What is required
"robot" is the word to look for; say how many lines of the listing below contain it, and nothing else.

The records
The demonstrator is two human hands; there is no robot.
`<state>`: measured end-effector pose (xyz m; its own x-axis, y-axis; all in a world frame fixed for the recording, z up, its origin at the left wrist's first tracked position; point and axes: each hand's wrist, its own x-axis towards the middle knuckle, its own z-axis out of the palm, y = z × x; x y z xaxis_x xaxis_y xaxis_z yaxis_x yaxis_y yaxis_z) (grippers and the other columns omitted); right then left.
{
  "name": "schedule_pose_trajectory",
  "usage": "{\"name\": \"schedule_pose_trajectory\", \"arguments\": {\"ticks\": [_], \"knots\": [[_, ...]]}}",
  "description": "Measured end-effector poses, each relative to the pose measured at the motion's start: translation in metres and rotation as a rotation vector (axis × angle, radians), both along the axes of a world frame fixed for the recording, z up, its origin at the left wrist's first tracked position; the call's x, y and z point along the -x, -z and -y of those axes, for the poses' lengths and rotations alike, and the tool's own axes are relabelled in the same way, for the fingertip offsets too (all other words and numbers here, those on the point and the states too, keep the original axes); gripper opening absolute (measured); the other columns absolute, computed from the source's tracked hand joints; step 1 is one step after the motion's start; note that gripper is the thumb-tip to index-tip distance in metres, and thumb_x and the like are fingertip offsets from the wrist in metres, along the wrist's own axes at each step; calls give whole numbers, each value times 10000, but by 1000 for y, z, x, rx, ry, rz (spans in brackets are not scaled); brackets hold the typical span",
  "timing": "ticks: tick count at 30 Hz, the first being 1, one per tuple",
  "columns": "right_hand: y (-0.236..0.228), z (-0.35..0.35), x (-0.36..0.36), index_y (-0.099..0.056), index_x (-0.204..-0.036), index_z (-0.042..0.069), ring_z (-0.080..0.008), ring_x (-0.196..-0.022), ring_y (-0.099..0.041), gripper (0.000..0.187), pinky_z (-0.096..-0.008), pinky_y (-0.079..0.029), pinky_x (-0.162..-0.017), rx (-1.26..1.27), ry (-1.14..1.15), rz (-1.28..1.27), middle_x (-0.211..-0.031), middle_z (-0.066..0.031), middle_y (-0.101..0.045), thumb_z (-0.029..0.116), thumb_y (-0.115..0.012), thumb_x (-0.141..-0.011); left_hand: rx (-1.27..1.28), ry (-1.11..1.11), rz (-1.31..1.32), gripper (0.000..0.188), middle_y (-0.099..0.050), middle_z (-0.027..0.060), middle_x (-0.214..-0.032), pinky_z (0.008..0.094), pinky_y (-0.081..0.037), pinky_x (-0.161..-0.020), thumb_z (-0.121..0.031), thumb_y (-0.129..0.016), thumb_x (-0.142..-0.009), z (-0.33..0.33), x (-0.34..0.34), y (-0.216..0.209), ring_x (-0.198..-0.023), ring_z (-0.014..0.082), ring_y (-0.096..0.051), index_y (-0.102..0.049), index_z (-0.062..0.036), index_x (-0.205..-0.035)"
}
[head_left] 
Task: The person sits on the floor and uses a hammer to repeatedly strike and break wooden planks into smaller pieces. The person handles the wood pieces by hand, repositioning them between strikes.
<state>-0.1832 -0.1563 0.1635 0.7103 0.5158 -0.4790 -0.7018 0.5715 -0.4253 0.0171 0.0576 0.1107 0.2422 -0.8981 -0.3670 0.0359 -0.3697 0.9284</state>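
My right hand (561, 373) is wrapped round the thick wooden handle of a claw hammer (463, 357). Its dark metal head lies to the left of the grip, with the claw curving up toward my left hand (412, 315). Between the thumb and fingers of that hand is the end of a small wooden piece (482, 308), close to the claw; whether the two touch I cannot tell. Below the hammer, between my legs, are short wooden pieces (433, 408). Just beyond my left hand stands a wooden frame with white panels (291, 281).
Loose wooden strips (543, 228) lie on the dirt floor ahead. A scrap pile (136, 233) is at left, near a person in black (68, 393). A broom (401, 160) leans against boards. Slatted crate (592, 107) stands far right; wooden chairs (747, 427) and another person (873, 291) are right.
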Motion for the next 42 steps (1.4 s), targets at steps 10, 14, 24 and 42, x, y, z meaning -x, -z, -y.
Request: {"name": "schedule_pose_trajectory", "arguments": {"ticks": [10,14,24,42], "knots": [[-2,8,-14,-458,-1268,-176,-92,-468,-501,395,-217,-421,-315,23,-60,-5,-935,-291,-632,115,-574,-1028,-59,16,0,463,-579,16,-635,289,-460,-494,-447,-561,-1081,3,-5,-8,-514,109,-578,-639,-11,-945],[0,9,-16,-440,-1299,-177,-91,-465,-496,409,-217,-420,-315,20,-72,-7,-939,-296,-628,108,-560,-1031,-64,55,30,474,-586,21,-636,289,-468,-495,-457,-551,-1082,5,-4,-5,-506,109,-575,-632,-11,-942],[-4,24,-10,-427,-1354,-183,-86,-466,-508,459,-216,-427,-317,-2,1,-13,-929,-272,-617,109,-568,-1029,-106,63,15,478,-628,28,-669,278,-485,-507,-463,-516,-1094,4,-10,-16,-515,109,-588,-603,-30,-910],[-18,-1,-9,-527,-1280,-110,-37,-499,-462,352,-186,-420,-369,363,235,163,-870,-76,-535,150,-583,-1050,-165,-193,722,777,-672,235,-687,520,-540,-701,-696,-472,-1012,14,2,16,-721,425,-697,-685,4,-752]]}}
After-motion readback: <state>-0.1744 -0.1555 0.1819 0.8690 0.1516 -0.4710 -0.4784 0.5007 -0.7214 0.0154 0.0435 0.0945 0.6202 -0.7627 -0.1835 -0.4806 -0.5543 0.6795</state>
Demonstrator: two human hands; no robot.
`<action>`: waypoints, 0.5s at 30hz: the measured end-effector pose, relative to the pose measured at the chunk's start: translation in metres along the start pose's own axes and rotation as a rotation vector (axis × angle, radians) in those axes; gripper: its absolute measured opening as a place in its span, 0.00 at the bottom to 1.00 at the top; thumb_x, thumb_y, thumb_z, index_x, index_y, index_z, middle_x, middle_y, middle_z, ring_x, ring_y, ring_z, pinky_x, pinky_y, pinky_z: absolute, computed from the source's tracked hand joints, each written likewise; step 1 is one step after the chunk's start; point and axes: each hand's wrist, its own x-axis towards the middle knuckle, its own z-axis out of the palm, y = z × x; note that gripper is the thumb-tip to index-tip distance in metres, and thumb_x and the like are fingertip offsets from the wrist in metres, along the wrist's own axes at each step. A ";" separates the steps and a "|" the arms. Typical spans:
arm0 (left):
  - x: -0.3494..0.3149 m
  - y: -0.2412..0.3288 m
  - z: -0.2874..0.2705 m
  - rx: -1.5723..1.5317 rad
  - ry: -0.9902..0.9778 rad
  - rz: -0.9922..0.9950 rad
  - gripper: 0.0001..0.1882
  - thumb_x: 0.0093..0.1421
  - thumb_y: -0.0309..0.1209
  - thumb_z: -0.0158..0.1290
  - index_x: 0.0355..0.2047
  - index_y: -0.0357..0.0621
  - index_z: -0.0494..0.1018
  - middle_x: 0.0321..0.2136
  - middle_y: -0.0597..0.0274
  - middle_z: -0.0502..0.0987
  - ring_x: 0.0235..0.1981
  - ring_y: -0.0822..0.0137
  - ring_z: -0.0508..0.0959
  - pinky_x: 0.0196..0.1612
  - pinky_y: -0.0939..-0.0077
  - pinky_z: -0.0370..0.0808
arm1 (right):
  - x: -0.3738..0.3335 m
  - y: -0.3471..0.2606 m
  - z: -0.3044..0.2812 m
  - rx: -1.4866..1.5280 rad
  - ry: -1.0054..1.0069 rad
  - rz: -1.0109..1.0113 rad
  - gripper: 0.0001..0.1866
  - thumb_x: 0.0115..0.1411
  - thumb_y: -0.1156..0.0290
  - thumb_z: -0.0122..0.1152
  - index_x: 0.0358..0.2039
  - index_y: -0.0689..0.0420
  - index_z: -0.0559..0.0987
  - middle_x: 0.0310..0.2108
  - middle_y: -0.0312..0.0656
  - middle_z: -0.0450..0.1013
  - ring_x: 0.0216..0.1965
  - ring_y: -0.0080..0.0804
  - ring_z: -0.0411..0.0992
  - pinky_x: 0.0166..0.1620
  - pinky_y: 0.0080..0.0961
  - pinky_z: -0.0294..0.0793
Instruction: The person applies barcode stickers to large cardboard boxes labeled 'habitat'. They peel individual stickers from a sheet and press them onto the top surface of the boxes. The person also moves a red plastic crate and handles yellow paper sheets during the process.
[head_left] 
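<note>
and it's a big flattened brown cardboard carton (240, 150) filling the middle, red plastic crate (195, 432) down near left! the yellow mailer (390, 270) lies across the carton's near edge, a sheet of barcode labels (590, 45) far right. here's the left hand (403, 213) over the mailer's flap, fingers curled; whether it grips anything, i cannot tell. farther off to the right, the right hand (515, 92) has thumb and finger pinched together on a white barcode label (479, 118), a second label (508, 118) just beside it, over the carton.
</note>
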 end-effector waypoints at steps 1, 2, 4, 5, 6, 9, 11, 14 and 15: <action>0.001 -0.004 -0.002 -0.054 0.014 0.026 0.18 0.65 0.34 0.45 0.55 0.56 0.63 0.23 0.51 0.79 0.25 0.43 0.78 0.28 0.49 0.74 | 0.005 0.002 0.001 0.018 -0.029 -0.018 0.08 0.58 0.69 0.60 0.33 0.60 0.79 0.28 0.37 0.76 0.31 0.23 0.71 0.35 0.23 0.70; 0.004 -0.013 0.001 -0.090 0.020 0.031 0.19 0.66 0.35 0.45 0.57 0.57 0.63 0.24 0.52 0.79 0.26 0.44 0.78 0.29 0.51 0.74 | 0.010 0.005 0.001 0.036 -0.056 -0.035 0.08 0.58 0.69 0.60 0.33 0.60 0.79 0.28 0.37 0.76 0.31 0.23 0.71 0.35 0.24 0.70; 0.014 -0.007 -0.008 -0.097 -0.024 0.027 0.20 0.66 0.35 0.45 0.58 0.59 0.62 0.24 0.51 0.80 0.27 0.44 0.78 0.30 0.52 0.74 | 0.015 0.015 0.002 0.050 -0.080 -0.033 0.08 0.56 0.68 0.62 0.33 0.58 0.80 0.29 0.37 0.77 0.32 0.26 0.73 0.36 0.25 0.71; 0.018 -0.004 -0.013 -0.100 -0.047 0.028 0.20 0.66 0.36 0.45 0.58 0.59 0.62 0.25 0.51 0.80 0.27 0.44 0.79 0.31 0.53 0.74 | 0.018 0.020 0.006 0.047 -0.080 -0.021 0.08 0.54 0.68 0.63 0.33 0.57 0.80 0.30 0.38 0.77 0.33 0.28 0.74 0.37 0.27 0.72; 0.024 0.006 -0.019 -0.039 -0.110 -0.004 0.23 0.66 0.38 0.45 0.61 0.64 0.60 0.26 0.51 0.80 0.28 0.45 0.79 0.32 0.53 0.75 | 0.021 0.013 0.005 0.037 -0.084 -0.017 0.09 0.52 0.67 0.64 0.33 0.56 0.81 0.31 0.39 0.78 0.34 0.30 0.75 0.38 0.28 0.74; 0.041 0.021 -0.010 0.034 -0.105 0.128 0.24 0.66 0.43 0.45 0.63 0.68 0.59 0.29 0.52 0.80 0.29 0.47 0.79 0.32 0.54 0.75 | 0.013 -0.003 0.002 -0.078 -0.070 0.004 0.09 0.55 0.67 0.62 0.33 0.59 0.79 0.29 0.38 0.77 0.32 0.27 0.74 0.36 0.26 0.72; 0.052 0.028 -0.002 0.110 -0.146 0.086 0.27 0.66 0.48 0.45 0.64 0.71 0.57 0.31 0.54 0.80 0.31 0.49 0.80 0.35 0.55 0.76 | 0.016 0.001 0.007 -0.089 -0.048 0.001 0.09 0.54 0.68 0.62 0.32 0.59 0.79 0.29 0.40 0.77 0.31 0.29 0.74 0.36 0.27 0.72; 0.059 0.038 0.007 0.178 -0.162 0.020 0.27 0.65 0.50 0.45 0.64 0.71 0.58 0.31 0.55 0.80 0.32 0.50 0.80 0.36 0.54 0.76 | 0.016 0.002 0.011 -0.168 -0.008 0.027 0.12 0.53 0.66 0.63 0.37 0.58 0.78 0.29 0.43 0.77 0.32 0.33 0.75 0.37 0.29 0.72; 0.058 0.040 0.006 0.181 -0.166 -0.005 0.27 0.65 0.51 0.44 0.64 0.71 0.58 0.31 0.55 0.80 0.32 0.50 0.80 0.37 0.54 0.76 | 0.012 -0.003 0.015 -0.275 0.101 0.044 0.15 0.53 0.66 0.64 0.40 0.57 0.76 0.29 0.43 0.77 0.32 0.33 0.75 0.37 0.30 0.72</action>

Solution to this problem
2